● **Problem to work on**:
Show all the lines in the data below that include the word "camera".
────────────────────────────────────────
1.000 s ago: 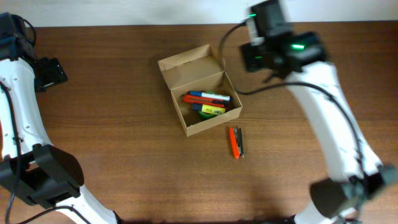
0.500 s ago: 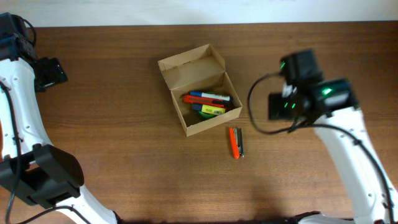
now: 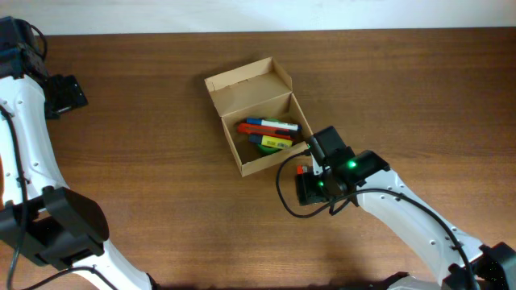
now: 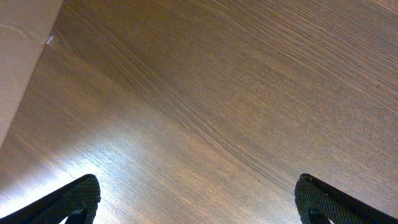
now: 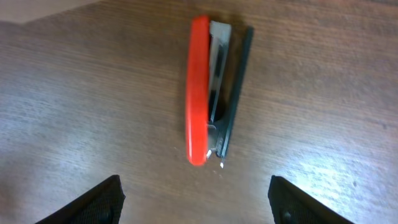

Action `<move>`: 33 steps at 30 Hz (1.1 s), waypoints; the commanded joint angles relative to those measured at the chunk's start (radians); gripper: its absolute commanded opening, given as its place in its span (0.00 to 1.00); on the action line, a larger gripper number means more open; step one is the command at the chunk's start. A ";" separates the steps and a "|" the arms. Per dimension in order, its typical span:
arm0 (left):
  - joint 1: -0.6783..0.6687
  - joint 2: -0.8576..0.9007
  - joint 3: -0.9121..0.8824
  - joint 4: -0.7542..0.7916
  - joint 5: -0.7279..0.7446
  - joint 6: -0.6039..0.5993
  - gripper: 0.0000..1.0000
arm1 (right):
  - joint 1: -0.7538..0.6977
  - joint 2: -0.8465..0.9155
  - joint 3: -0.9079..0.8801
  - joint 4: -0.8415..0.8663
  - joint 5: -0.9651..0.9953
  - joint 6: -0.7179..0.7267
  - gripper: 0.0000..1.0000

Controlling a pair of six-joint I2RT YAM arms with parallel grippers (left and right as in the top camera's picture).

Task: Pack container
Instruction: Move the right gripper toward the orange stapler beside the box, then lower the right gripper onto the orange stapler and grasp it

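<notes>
Overhead view: right arm (image 3: 403, 213) covering most of orange stapler (image 5: 198, 87), only red sliver peeking out just right of container (image 3: 260, 163), near its near right corner. Same arm running off frame at near right corner. Green item (image 3: 260, 146) in container lying half hidden under markers (image 3: 270, 126), kind unclear. Wrist views: bottom edge cropping fingertips of right gripper (image 5: 198, 200) and left gripper (image 4: 199, 205). Tan strip (image 4: 18, 62) being cut off by left edge, identity unclear.

left arm (image 3: 24, 137) + right arm (image 3: 419, 227): white shells, black joints | green light (image 3: 351, 166) | looped black cable (image 3: 279, 187) | fingertips (image 4: 78, 196): black, ribbed
</notes>
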 commanded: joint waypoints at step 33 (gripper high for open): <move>-0.001 -0.024 -0.003 -0.001 -0.004 0.013 1.00 | 0.004 0.172 -0.086 0.183 0.106 0.016 0.71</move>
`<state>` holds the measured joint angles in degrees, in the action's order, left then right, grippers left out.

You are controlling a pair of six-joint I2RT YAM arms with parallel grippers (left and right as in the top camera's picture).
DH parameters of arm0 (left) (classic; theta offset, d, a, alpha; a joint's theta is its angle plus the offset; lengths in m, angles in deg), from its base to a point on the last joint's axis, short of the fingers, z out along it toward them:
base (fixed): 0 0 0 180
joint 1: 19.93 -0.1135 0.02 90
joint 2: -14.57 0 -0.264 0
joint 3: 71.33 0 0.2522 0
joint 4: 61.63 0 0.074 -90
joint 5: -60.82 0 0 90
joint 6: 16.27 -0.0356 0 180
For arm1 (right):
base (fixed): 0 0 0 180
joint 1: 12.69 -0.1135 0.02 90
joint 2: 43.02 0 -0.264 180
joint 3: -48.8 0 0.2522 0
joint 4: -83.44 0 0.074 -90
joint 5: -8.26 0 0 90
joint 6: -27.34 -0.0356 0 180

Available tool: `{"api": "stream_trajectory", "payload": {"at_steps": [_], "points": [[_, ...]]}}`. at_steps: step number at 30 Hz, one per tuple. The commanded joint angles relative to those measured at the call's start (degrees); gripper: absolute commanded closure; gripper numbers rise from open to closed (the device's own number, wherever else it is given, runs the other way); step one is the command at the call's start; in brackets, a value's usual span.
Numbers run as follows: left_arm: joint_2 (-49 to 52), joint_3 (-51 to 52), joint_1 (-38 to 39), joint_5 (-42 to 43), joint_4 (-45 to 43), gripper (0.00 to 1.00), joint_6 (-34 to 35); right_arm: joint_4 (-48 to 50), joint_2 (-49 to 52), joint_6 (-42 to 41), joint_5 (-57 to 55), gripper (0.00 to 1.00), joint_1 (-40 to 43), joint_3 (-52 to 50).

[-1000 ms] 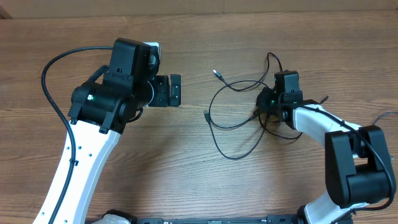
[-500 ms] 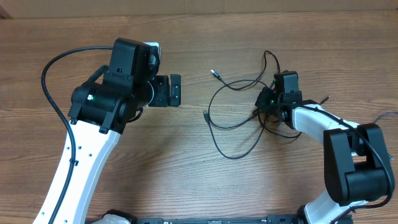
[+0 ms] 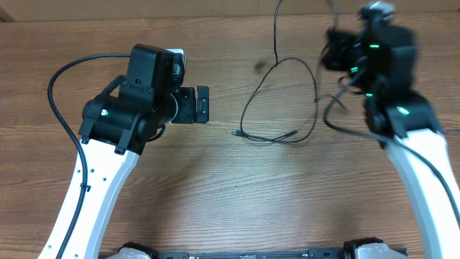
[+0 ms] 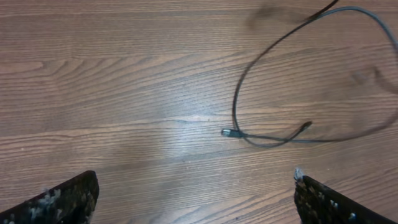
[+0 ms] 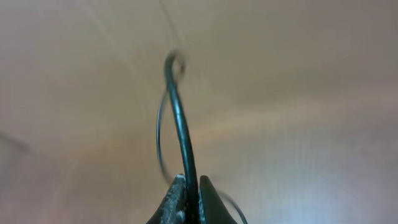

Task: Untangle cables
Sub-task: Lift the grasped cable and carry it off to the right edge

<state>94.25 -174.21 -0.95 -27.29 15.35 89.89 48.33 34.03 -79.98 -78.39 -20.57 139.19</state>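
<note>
your right gripper is pinched fully closed on one of the thin black cables. the smooth, round cord rises straight out from between the fingertips and curls into a small hook beyond them. from overhead that gripper looks blurred above the wood-grain table. the cables hang away from it in a long, narrow loop whose lower curve lies flat on the boards. a small plug sits at the end of the loop farthest from the hand. your left gripper is spread as wide as it goes and holds nothing. the loop and plug lie ahead of its dark, scuffed fingers, well apart from them.
</note>
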Motion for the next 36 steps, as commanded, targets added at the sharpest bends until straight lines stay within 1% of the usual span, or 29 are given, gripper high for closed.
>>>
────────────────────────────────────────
● **Answer to this problem**:
Controlling a pair of six-joint I2RT YAM arms with parallel grippers (left and right as in the top camera's picture).
You are controlling a pair of six-joint I2RT YAM arms with parallel grippers (left and right as in the top camera's picture).

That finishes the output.